Reviewed by Dennis Schwartz

Jean-Pierre Melville (“Le Samourai”/”Le Doulos”/ “Bob Le Flambeur”) grounded his action thriller as a tribute to the French Resistance of WWII, an organization he was part of. It’s based on Belle de Jour novelist Joseph Kessel’s wartime book “Army of Shadows.” Melville, who changed his last name in homage to American author Herman Melville, is known for his unemotional, spare and stoic gangster films, shoots Army in the Shadows in the same tough way thereby giving the underground the same hardboiled look he has given the underworld. It’s a haunting and sublime work that offers a realistic but horrific account of the underground Resistance and how in order to function and make their cause work they had to do inhumane things they would never do in civilian life. These men are looked upon as heroes, even if some of their actions might make the viewer flinch in horror (such as watching the execution of a traitor who is strangled with a towel because a gunshot would alert the neighbors). This was a labor of love project that was on the filmmaker’s mind for over 25 years, though this is his third film with a Resistance theme.

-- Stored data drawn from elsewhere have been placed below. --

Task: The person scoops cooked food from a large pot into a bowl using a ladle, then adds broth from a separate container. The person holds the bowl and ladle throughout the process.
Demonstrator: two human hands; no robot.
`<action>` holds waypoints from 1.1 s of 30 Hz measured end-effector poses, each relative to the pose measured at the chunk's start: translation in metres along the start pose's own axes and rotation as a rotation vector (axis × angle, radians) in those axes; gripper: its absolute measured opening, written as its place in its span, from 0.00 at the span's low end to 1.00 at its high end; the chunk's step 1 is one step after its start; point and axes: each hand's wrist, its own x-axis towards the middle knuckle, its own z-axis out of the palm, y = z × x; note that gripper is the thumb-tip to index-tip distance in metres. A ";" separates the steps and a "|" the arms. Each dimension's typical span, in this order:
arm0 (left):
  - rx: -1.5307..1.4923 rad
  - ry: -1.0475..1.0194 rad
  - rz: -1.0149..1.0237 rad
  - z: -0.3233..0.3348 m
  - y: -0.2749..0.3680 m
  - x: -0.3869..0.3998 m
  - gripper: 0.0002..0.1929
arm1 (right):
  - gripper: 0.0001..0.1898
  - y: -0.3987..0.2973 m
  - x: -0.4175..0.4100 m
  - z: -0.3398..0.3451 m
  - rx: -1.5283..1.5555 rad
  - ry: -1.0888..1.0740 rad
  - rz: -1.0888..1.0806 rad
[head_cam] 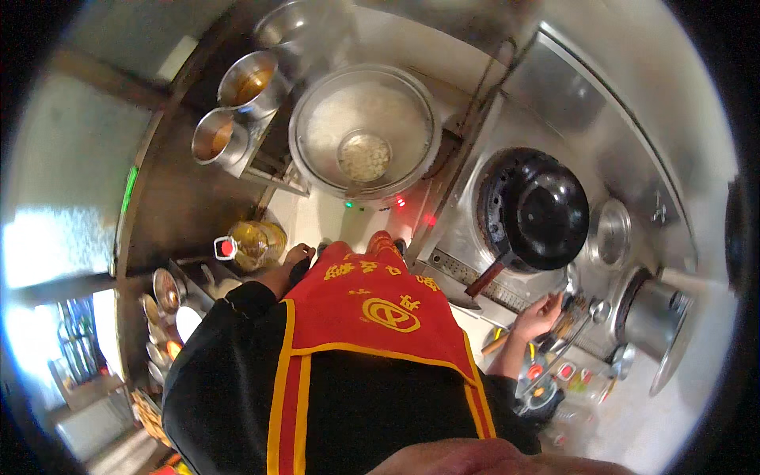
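Observation:
My left hand (299,255) hangs low beside my red apron (380,285), near a plastic jug of yellow oil (255,245). It is small and dark in the picture, and its fingers are unclear. At the right, my right hand (539,316) is over the stove's front edge, fingers curled, beside a metal utensil (571,279) and several other cooking tools. Whether it touches any of them is unclear. A black wok (552,214) with a wooden handle (488,278) sits tilted on the burner, its inside bare and shiny.
Ahead stands a large metal pot (300,142) of cloudy liquid, with a round strainer (364,155) holding pale pieces. Two metal pails (228,98) (205,142) stand left of it. On the right are a metal lid (610,234) and a stockpot (650,314). Bowls (169,291) line the left.

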 end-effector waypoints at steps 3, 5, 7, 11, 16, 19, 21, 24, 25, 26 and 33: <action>0.019 -0.169 0.066 -0.011 -0.022 -0.002 0.27 | 0.16 -0.084 0.015 0.059 0.775 -0.280 -0.039; -0.070 -0.123 0.083 -0.011 -0.040 -0.005 0.27 | 0.14 -0.143 0.004 0.106 0.821 -0.519 -0.275; -0.192 -0.072 0.070 -0.007 -0.058 -0.012 0.27 | 0.11 -0.194 -0.024 0.138 0.538 -0.928 -0.173; -0.461 0.035 0.119 0.006 -0.098 -0.033 0.26 | 0.22 -0.282 -0.114 0.218 0.688 -1.473 0.584; -0.426 0.004 -0.012 0.031 -0.181 -0.043 0.26 | 0.18 -0.317 -0.164 0.307 0.902 -1.420 1.503; 0.024 -0.087 0.114 0.055 -0.242 -0.040 0.22 | 0.15 -0.313 -0.169 0.327 0.826 -1.344 1.319; 0.265 -0.081 0.174 0.079 -0.277 -0.046 0.20 | 0.14 -0.313 -0.157 0.321 0.867 -1.187 1.437; -0.059 -0.171 -0.163 0.110 -0.320 -0.049 0.17 | 0.14 -0.319 -0.118 0.294 0.724 -1.402 1.210; -0.614 -0.240 -0.538 0.124 -0.322 -0.043 0.17 | 0.15 -0.323 -0.102 0.287 0.713 -1.502 1.209; -0.219 -0.153 -0.292 0.134 -0.333 -0.048 0.17 | 0.16 -0.328 -0.089 0.284 0.648 -1.499 1.166; 0.193 0.207 0.146 0.124 -0.316 -0.037 0.17 | 0.04 -0.335 -0.017 0.312 -0.058 -1.672 0.472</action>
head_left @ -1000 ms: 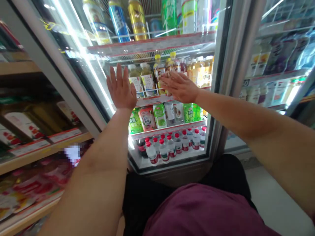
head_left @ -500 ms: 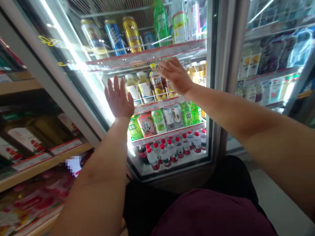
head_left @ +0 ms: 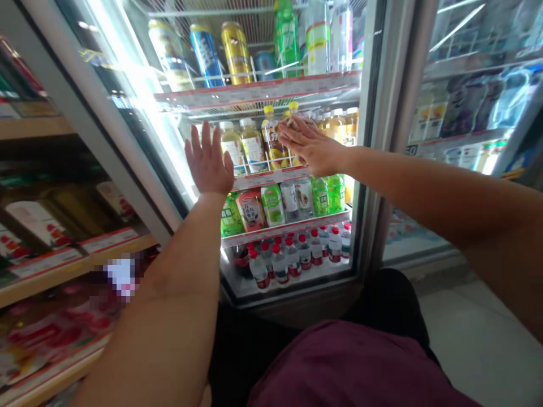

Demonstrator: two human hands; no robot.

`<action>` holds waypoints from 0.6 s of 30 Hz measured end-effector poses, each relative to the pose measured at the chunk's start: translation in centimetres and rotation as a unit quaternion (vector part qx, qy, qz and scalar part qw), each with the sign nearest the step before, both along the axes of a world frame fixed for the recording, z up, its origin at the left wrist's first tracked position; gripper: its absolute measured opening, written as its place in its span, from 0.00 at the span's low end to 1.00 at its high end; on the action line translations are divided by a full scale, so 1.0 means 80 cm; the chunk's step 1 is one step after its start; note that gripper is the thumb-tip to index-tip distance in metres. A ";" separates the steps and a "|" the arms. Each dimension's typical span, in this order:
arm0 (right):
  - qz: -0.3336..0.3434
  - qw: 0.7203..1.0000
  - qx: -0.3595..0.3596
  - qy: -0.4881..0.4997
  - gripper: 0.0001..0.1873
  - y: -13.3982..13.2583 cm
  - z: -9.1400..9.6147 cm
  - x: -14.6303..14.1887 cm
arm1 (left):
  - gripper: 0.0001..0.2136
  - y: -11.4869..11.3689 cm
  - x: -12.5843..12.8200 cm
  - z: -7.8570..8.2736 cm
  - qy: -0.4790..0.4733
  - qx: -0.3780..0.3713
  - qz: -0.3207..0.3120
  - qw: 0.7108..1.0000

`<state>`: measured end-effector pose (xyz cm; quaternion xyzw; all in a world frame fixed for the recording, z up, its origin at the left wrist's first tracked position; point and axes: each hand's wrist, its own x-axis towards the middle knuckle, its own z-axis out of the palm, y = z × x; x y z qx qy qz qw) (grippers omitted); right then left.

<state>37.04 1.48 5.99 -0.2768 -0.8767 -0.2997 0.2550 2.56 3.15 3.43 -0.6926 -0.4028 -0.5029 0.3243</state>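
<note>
My left hand [head_left: 210, 164] is spread flat, palm forward, seemingly against the glass door [head_left: 250, 288] of a lit drinks fridge. My right hand [head_left: 316, 148] is further right at about the same height, fingers stretched forward and close together. A small crumpled brownish patch [head_left: 306, 120] shows at its fingertips; whether it is a cloth or a reflection I cannot tell. Behind the hands are white-capped bottles [head_left: 253, 146] and a yellow-capped tea bottle [head_left: 270, 133], which appear to be on the other side of the glass.
Cans [head_left: 236, 53] and a green bottle [head_left: 287, 39] occupy the upper shelf. Red-capped water bottles [head_left: 280, 264] line the bottom. Wooden shelves [head_left: 38, 277] with packaged goods are close on the left. Another fridge [head_left: 449, 141] stands to the right, behind a metal frame [head_left: 392, 113].
My right hand has shifted slightly right and down in view, its fingers going from curled to straighter. My left hand stays spread in nearly the same place. The view has shifted slightly.
</note>
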 end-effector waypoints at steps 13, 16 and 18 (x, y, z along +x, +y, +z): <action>0.040 0.984 0.105 0.136 0.40 -0.006 0.023 -0.010 | 0.33 -0.014 0.004 0.004 -0.019 -0.014 -0.032 0.999; 0.008 0.982 0.098 0.162 0.33 0.005 0.020 -0.032 | 0.33 -0.016 0.006 0.006 -0.033 -0.042 -0.040 0.998; -0.010 0.986 0.084 0.143 0.31 0.007 0.003 -0.042 | 0.34 -0.016 0.006 0.006 -0.038 -0.057 -0.045 0.997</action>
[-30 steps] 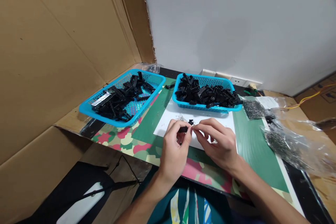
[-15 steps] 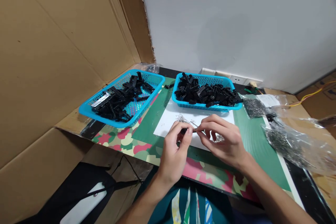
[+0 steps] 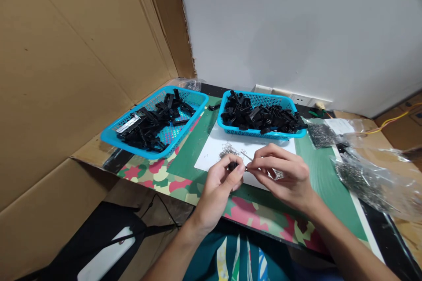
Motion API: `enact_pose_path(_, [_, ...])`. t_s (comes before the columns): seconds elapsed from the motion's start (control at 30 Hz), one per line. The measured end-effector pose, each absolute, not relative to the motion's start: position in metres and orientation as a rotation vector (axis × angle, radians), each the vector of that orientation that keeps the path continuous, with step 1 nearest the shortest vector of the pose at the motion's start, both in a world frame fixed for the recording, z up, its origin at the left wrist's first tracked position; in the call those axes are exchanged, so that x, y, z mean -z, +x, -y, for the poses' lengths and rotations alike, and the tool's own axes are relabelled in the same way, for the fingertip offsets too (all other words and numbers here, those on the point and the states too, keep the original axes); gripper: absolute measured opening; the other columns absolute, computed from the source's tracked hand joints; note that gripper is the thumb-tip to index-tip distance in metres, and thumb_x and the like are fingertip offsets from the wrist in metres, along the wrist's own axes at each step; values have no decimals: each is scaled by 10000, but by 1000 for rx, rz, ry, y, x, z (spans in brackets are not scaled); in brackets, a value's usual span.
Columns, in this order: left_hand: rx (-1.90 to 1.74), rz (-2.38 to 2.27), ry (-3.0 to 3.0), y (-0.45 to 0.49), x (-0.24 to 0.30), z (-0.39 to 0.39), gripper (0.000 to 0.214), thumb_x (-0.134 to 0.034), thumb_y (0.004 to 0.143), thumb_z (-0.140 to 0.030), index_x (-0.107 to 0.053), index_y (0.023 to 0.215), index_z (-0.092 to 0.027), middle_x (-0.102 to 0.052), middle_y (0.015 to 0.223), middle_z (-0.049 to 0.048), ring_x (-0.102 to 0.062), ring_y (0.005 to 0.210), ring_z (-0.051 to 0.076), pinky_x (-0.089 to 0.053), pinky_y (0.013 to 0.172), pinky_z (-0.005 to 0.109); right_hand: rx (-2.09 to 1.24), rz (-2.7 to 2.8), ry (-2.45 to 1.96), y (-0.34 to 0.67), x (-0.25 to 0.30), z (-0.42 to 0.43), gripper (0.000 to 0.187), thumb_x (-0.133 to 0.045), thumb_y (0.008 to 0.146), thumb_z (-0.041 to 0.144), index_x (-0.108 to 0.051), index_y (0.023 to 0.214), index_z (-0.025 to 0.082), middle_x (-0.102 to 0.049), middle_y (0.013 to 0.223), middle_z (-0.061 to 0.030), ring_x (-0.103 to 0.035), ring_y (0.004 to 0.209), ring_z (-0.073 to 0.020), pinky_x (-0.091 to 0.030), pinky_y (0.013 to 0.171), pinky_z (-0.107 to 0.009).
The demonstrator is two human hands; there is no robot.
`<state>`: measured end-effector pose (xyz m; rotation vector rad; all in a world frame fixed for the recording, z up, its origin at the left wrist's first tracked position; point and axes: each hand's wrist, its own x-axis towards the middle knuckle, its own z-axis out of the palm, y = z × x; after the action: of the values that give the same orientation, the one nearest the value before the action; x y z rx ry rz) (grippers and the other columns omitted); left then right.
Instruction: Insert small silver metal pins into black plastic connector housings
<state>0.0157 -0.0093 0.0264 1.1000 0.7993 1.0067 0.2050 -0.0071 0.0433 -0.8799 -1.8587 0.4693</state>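
Observation:
My left hand (image 3: pixel 223 180) is closed around a small black plastic part (image 3: pixel 232 166), most of it hidden by the fingers. Against its right end, the thumb and fingers of my right hand (image 3: pixel 284 173) are pinched together; whatever lies between those fingertips is too small to make out. A thin metal rod (image 3: pixel 245 156) shows just behind the right fingers, and I cannot tell whether it is held or lies on the sheet. Beneath both hands is a white paper sheet (image 3: pixel 206 158) with a heap of tiny metal pieces (image 3: pixel 228 149). More metal pieces (image 3: pixel 278 174) show under my right hand.
Two blue baskets, left (image 3: pixel 108 138) and right (image 3: pixel 263 135), hold many black parts. One loose black part (image 3: pixel 214 107) lies between them. Plastic bags of metal pieces (image 3: pixel 359 180) sit at the right. Cardboard (image 3: pixel 82 52) walls the left side; a power strip (image 3: pixel 298 99) lines the back.
My left hand has turned slightly, its thumb now pressed nearer the right fingertips. My right hand has shifted slightly right and stays pinched. The view has moved a little.

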Motion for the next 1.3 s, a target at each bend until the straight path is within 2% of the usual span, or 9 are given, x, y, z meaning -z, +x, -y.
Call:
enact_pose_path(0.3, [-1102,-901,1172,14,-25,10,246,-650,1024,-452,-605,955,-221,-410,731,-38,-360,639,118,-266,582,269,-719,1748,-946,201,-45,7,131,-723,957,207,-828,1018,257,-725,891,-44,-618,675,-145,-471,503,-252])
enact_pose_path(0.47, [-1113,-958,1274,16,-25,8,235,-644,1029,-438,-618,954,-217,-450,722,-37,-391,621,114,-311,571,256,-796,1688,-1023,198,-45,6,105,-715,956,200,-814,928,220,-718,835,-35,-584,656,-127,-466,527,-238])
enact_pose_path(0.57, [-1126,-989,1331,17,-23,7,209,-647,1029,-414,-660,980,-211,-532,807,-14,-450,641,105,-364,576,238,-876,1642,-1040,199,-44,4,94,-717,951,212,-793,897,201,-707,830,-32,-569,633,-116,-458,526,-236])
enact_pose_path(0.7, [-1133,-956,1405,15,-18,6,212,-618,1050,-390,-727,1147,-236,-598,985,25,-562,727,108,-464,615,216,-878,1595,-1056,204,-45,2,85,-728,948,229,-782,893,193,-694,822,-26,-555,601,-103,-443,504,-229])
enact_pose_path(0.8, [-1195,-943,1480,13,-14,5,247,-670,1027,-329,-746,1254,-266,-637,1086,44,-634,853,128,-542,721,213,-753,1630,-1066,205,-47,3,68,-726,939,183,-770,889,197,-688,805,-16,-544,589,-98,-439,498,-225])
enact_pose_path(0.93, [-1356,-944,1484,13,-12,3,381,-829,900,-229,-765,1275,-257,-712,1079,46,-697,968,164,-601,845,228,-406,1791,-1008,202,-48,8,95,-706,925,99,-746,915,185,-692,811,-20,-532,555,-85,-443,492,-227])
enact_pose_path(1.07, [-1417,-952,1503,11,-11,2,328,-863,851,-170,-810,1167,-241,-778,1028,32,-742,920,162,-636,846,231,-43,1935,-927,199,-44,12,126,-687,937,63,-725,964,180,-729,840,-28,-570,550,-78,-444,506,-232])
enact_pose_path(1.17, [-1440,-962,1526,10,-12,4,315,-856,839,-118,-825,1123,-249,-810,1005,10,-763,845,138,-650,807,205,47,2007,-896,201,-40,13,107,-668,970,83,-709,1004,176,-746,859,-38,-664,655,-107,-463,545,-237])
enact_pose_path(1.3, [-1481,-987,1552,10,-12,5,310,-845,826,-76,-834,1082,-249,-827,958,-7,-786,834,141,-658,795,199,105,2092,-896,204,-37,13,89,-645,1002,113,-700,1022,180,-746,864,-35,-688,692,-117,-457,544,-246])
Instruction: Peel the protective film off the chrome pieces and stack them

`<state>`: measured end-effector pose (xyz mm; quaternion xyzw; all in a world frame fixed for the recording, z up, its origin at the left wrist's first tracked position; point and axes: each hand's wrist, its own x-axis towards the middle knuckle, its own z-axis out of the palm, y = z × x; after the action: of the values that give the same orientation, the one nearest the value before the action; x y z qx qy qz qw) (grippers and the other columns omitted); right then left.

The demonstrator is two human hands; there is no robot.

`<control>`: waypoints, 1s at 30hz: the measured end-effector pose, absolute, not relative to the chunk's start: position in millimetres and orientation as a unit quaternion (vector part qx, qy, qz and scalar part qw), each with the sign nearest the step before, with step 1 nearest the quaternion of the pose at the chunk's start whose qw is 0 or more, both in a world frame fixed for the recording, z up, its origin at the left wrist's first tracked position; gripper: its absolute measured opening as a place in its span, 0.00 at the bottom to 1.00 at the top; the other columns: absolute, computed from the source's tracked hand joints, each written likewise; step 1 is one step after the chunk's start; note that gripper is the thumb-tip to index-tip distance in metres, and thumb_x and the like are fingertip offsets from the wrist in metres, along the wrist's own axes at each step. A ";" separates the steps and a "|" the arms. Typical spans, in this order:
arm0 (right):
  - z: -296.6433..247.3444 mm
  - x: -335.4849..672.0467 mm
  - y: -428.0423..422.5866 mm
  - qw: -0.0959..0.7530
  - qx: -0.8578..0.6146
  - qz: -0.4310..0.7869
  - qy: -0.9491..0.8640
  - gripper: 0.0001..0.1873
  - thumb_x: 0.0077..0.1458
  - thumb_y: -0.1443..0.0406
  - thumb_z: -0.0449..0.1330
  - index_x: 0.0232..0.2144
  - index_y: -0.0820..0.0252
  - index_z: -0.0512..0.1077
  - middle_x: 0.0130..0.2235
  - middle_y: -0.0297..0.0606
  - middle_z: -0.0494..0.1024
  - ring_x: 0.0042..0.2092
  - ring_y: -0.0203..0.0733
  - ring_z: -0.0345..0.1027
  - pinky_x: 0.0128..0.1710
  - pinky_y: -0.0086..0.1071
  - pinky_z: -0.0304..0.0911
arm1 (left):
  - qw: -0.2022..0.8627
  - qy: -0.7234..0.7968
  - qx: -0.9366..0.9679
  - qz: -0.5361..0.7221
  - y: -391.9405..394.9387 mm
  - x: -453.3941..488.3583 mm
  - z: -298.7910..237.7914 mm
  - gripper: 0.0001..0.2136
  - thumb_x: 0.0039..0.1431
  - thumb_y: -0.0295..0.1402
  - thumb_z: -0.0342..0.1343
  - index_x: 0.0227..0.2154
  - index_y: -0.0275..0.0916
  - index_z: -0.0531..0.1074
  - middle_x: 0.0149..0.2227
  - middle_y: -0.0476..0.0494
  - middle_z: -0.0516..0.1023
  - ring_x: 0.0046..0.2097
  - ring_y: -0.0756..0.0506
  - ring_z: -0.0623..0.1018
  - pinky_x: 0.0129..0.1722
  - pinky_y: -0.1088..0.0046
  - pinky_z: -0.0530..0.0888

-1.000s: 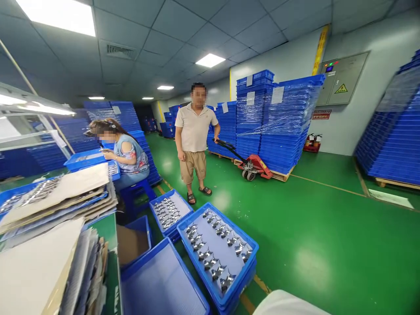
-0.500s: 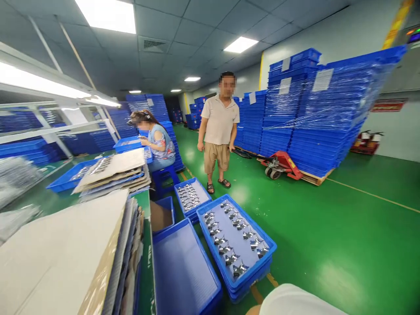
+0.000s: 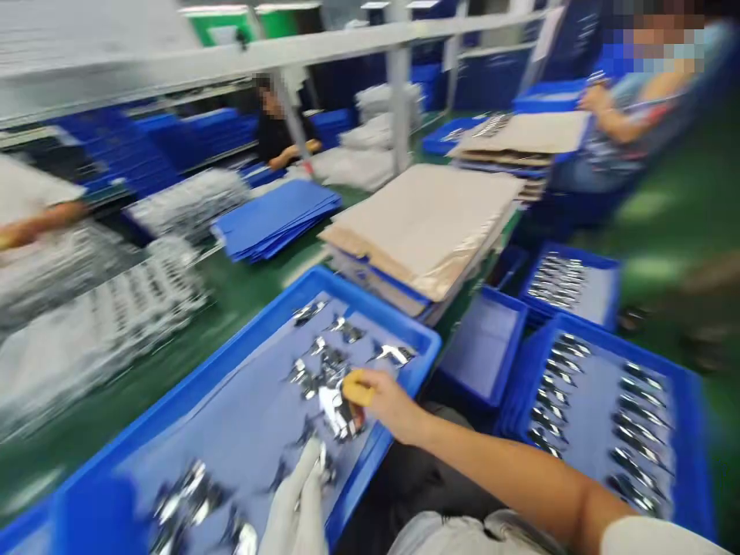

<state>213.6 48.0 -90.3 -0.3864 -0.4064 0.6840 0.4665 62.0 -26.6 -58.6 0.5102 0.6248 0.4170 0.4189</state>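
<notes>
Head view: hands (image 3: 390,405) now in blue tray (image 3: 375,304)

A single camera worn on the person's head looks from just above the person's bare right forearm (image 3: 509,462), facing forward and down across a bright blue plastic tray (image 3: 370,307) that sits close below it and fills the lower left of the frame. The view is rolled, so the long white metal shelf rail (image 3: 324,50) at the far side runs aslant across the top. A seated co-worker's patterned sleeve (image 3: 627,96) shows farther off at the upper right, and motion blur softens the frame's edges.
</notes>
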 end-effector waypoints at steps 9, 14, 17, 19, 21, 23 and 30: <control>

It opens with Wehrmacht soldiers (played by French dancers) marching through the Arc de Triomphe and down the Champs Elysees. Then it switches abruptly to bulky, bespectacled, middle-aged resistance leader Philippe Gerbier (Lino Ventura), a civil engineer with connections in high places, who has been arrested in October 1942 in Marshal Pétain’s Vichy government and after a brief stay in a French-occupied concentration camp is transferred to the Gestapo headquarters in Paris. Philippe escapes in the headquarters’ building before the transfer is complete by knifing his Nazi guard to death and flees to German-occupied Lyons, where he’s determined to find the informer who betrayed him. Philippe hooks up with his comrades—Luc Jardie (Paul Meurisse), François (Jean-Pierre Cassel), Felix (Paul Crauchet), and with Lyons housewife Mathilde (Simone Signoret), the matriarch for the boys of the underground–and the men venture to London in a secretive meeting with De Gaulle and return to do battle again in Marseilles and Lyons. This doomed army group get caught in an impossible situation of whether or not to kill the brave Mathilde who has been captured and tortured by the Gestapo, as they are not certain if she will give them all away when the Nazis threaten to force her daughter into prostitution.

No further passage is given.